TASK DETAILS — Go through the material underneath and show every line where the string "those" occurs.

DATASET RECORDS —

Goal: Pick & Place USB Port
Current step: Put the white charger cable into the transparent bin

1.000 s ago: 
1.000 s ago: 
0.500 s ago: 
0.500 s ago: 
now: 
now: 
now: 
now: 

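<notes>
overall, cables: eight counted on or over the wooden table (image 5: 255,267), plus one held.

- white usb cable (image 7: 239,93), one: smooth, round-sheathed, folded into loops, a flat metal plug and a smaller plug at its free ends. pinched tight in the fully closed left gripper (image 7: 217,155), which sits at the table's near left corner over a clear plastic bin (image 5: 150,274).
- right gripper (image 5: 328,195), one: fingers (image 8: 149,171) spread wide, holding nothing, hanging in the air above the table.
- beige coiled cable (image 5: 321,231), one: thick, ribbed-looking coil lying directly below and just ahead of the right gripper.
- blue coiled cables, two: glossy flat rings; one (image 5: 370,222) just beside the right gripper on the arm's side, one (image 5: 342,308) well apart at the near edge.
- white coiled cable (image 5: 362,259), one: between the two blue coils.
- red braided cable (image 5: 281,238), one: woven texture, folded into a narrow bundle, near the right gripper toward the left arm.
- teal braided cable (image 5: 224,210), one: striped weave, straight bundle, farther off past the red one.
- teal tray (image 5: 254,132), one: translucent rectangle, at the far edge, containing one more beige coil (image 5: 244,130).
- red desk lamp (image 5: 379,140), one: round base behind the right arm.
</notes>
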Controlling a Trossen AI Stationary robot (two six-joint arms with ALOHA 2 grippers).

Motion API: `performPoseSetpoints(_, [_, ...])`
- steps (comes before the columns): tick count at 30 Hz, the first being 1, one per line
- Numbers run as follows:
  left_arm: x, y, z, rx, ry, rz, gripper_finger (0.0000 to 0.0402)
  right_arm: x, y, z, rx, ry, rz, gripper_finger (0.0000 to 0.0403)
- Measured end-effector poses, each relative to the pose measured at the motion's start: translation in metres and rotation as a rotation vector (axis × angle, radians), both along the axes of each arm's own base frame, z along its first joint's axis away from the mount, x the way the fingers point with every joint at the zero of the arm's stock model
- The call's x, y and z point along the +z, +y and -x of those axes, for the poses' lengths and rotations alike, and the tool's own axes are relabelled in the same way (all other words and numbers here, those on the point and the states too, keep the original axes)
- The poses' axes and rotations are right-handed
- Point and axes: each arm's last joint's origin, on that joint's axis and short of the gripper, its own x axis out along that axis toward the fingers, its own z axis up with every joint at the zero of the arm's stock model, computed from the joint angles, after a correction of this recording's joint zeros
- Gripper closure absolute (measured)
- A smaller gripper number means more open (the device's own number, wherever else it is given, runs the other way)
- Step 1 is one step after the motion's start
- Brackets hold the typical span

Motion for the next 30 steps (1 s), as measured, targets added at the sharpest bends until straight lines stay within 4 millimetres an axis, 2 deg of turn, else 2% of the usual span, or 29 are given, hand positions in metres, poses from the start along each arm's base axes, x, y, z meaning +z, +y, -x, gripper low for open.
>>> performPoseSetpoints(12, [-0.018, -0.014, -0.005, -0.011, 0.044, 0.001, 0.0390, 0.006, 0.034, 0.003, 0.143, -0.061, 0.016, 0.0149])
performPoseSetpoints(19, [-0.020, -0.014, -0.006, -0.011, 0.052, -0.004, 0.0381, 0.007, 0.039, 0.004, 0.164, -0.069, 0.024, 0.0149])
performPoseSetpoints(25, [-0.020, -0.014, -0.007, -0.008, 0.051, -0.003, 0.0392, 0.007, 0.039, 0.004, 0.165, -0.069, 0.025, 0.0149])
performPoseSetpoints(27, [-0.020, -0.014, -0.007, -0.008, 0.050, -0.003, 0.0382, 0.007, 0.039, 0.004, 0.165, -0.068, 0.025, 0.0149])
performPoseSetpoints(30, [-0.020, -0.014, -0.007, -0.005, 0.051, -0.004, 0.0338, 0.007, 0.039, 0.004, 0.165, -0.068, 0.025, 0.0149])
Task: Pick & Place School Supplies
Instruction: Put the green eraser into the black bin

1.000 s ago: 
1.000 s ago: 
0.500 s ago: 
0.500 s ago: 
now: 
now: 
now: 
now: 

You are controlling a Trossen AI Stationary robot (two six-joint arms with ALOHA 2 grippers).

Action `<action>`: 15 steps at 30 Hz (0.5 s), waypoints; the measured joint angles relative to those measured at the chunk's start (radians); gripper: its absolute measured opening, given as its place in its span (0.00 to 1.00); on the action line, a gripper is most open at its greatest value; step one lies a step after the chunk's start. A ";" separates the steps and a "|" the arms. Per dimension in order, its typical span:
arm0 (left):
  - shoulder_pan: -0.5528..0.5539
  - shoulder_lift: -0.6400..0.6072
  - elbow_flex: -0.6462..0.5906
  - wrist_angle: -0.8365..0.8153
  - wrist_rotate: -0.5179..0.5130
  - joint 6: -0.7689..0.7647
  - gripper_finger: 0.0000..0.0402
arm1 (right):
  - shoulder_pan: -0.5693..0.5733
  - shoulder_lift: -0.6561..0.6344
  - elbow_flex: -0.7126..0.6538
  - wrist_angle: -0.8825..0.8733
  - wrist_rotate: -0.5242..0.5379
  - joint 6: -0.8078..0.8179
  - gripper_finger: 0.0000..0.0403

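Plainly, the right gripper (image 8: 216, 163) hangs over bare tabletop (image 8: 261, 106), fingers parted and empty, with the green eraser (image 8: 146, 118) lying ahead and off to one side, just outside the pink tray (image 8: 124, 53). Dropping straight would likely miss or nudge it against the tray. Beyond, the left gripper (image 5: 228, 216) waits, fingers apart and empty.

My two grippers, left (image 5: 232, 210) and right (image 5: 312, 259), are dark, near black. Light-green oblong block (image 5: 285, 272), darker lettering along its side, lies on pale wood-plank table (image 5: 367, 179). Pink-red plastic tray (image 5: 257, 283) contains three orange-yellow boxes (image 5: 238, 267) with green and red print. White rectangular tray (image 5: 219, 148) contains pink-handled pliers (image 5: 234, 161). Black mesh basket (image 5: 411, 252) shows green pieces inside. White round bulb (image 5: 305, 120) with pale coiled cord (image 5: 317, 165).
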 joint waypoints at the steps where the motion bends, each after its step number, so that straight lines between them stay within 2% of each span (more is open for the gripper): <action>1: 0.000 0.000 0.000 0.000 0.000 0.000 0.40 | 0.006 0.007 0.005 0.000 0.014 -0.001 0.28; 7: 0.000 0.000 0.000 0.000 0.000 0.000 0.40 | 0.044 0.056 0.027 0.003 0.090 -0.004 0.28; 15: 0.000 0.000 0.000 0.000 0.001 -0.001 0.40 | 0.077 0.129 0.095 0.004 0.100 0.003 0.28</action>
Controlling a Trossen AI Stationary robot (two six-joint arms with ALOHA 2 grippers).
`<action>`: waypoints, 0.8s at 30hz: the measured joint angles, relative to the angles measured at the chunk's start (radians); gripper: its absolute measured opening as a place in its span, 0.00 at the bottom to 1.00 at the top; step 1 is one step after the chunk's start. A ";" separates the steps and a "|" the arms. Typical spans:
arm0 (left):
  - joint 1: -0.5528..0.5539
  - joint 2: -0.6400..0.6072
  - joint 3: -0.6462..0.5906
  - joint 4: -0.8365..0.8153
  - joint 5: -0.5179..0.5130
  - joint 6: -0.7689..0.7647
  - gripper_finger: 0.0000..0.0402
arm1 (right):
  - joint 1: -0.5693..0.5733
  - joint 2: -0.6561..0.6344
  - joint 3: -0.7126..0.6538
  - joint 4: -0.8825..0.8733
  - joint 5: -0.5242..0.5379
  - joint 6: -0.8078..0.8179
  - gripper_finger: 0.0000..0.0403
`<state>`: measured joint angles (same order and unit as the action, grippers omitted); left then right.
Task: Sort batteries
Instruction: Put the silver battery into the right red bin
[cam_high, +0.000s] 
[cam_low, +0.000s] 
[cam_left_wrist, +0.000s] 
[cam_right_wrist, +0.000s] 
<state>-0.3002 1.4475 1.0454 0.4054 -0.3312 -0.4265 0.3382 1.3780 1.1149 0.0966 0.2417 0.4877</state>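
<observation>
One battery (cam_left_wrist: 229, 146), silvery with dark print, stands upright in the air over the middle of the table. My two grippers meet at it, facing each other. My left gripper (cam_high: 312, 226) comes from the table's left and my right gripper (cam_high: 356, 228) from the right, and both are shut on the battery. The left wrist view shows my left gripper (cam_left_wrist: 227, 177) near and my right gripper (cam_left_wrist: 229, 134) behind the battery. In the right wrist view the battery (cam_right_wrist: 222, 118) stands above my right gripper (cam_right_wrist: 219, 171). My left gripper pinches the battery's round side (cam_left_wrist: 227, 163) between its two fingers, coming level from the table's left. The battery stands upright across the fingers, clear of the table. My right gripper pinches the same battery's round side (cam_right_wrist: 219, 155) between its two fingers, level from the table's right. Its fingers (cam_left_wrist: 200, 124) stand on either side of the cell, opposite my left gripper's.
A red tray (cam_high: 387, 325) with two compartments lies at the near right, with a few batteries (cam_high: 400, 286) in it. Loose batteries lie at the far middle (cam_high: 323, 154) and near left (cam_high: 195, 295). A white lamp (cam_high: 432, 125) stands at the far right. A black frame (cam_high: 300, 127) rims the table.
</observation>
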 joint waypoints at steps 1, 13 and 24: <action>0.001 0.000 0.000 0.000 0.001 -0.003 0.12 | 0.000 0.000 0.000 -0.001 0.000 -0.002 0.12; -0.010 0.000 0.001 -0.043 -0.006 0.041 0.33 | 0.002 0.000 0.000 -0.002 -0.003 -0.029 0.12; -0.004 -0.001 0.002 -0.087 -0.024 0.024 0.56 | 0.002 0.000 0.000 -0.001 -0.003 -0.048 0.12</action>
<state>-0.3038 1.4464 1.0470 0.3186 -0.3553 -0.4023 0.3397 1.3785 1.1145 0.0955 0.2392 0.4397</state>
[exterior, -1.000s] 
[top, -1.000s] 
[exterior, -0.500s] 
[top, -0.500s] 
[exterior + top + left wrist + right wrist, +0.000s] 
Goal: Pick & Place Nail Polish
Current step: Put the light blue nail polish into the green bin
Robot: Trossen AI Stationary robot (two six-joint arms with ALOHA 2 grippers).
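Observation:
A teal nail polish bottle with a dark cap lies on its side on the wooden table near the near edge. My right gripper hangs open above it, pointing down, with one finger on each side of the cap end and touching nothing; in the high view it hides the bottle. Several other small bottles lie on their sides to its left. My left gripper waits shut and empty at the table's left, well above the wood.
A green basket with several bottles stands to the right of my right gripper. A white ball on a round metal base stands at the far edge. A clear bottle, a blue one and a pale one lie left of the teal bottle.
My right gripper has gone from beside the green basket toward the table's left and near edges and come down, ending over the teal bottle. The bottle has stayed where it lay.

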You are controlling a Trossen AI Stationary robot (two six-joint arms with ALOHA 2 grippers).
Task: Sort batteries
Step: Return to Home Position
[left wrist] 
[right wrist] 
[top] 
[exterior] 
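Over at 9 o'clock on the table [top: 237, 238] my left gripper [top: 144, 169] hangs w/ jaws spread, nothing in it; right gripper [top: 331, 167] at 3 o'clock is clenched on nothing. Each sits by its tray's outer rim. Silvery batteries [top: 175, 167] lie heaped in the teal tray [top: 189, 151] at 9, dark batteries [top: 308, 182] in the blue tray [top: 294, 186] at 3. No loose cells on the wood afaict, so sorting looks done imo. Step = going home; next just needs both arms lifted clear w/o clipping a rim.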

PROBLEM SOLUTION —
- The call's x, y and z point along the +z, +y and -x of those axes, for the poses' lengths and rotations alike, and the tool's own axes are relabelled in the same way (all other words and numbers here, those on the point and the states too, keep the original axes)
Action `<action>`: 15 steps at 30 Hz (0.5 s), waypoints; the measured joint angles relative to those measured at the chunk's start (radians); gripper: its absolute measured opening, given as its place in its span (0.00 to 1.00); on the action line, a gripper is most open at its greatest value; step one lies a step after the chunk's start. A ";" separates the steps and a "|" the arms. Per dimension in order, its typical span:

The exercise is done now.